Funny you should mention it because I have been known to hover in mid-air after drinking heavily. At least, it feels like that to me.

Hey, I wonder if you just ate like half a kernel of that magic corn would you be 15 pounds lighter? If so, I smell a VERY lucrative market! (or I forgot to wash my feet)

Anonymous said...

I thought you got your corn from a Mason jar, just like we do.

Anonymous said...

You know, I am married to (and sleeping with!) a farmer who grows corn. Acres and Acres of the stuff. Maybe we can tie up Santa when he comes down the chimeny and force him to give us the recipe or a starter corn plant.
Then we could fly where ever we wanted to.
First up for me: Nashville (Smashville) TN, then Vegas!! Or Wal-mart!

Sher said...


I'm betting you really do hover. I've always thought as much. Halo and all.


Yep. Did you further know that once two strangers looking for a moonshine still in my neighborhood ain't been seen since? Reckon they never will.

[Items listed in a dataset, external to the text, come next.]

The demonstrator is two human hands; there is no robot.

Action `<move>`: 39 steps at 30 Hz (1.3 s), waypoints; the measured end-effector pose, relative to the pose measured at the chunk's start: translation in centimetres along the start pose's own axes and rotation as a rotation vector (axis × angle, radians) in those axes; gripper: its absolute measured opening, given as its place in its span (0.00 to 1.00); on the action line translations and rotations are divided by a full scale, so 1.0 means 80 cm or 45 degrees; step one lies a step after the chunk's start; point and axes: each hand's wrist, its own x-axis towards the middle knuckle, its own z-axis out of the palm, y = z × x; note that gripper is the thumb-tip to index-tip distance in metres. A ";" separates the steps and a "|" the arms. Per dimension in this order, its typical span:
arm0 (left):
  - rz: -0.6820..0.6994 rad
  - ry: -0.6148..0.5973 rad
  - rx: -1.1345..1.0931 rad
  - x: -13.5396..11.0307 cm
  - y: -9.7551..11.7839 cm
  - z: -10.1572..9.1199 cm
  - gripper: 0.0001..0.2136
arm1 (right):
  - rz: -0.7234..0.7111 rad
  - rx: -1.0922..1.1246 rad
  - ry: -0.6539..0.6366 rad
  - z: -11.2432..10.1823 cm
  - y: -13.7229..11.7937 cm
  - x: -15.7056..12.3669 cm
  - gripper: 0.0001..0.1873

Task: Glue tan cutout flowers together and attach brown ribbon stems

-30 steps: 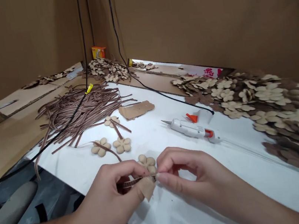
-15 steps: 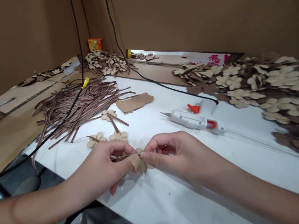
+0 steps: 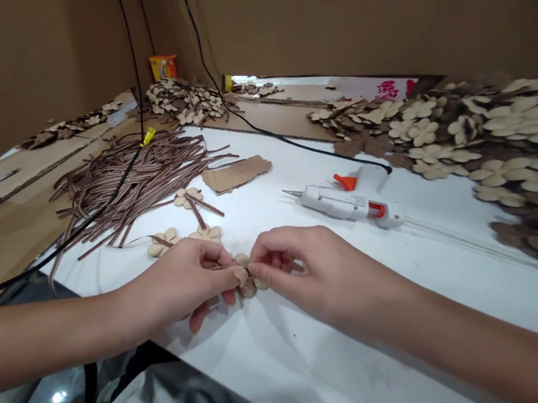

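A beige fabric flower (image 3: 247,288) lies on the white board between my two hands, partly covered by fingers. My left hand (image 3: 194,276) is closed, thumb and forefinger pinching a thin brown striped ribbon (image 3: 218,267) at the flower's left side. A tan patch covers the tip of that thumb; I cannot tell what it is. From the other side my right hand (image 3: 293,262) pinches at the flower's centre, where the ribbon crosses it; its fingertips hide the ribbon's end. Just beyond my left hand lie beige flowers with ribbons attached, one being this flower (image 3: 187,198).
A white glue gun (image 3: 334,202) lies to the right, its nozzle pointing left. Behind my left hand is a heap of brown ribbons (image 3: 129,182), near a cardboard scrap (image 3: 237,174). Flower piles (image 3: 513,114) cover the right side. A black cable (image 3: 269,135) crosses the back.
The whole view has shifted slightly, so the table sits a little higher and further left. Both hands keep their pinch at the flower, and the ribbon is now less visible between the left fingers.
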 end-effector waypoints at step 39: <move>-0.089 0.058 0.010 0.002 -0.014 0.011 0.11 | -0.040 0.023 -0.052 0.005 0.011 0.012 0.06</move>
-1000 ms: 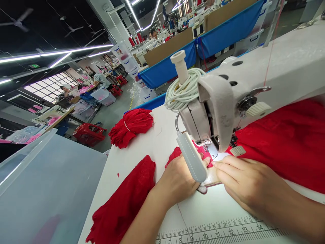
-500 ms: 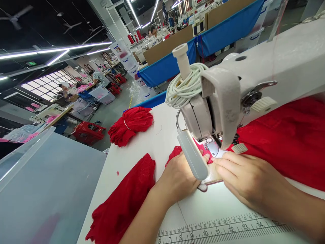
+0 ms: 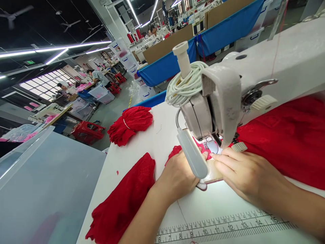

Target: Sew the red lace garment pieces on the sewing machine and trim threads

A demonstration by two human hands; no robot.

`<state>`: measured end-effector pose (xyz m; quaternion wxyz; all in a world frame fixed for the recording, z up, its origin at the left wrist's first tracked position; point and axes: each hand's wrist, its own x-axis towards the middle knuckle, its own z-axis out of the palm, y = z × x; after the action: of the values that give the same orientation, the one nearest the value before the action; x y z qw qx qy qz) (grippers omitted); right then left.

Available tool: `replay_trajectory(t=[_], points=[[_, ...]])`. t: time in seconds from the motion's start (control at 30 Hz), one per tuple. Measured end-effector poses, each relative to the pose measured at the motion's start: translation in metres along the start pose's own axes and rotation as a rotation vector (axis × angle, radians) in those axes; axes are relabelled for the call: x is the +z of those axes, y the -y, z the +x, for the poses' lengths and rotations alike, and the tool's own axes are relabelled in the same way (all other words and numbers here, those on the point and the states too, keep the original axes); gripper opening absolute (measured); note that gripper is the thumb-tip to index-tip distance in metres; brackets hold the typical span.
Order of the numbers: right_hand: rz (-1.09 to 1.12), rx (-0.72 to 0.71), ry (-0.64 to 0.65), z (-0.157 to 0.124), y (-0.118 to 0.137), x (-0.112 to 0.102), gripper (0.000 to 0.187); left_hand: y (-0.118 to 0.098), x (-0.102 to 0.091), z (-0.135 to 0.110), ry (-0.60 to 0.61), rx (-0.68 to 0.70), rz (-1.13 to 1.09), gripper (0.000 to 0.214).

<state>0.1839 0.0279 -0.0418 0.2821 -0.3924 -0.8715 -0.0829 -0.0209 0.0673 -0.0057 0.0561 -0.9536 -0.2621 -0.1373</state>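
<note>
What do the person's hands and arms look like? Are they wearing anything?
The left hand and right hand wear no gloves. No sleeve, watch or bracelet shows on the left forearm or right forearm. The grey lamp hides some left fingers.

Your red fabric piece [image 3: 202, 146] lay fairly flat under the sewing machine [image 3: 222, 101] head, brightly lit around the presser foot. Your left hand [image 3: 177, 174] rested on it and your right fingertips [image 3: 215, 156] were at its edge. Crumpled red cloth [image 3: 173, 152] showed beyond your left hand, any join hidden.
</note>
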Motion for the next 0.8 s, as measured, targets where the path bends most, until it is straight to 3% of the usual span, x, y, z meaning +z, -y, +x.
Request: replay_trajectory(t=[0.3,0.6,0.8], points=[[0.018,0.062,-0.012,-0.0046,0.0028,0.0066,0.028,0.0012,0.0004,-0.0009,0.028,-0.014,0.000,0.023],[0.003,0.045,-0.015,-0.0027,0.0031,0.0048,0.027,0.0054,0.0026,-0.0035,0.110,-0.052,0.000,0.022],[-0.011,0.038,-0.024,-0.0024,0.0028,0.0037,0.028,0.0053,0.0022,-0.0024,0.103,-0.051,-0.005,0.023]])
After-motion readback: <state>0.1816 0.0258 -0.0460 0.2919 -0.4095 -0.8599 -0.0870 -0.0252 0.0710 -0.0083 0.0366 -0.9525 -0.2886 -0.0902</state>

It's one thing to be married to him, but must you sleep with him? It just causes problems for other women when the word gets out.

Carrie Sue said...

You're too funny! If you do get the corn, let me know, I'll be asking for some next year :o)

Anonymous said...

I forgot to remind you earlier(I hope it's not too late).
Be very careful not to leave fingerprints on the tape when you wrap your gifts!!!!

Flutterby said...

But Sher... have you SEEN Bunny's hubby?? And she absolutely REFUSED to trade with me. I can't imagine why...

Sher said...

Carrie Sue,

I promise to tell you. You'll know I got some if you see me floating over the Superbowl.


Always good advice.


Hmmm. A man I need to see??? I'm on it.

Anonymous said...

Back off my MAN!! HE is the reason I am Medium Maintenance!!!
He once bought me a brand new corn planter for Valentines day. I know Judo and a few other foriegn words and I'm not afraid to use them!!!

Sher said...

You lost me at corn planter.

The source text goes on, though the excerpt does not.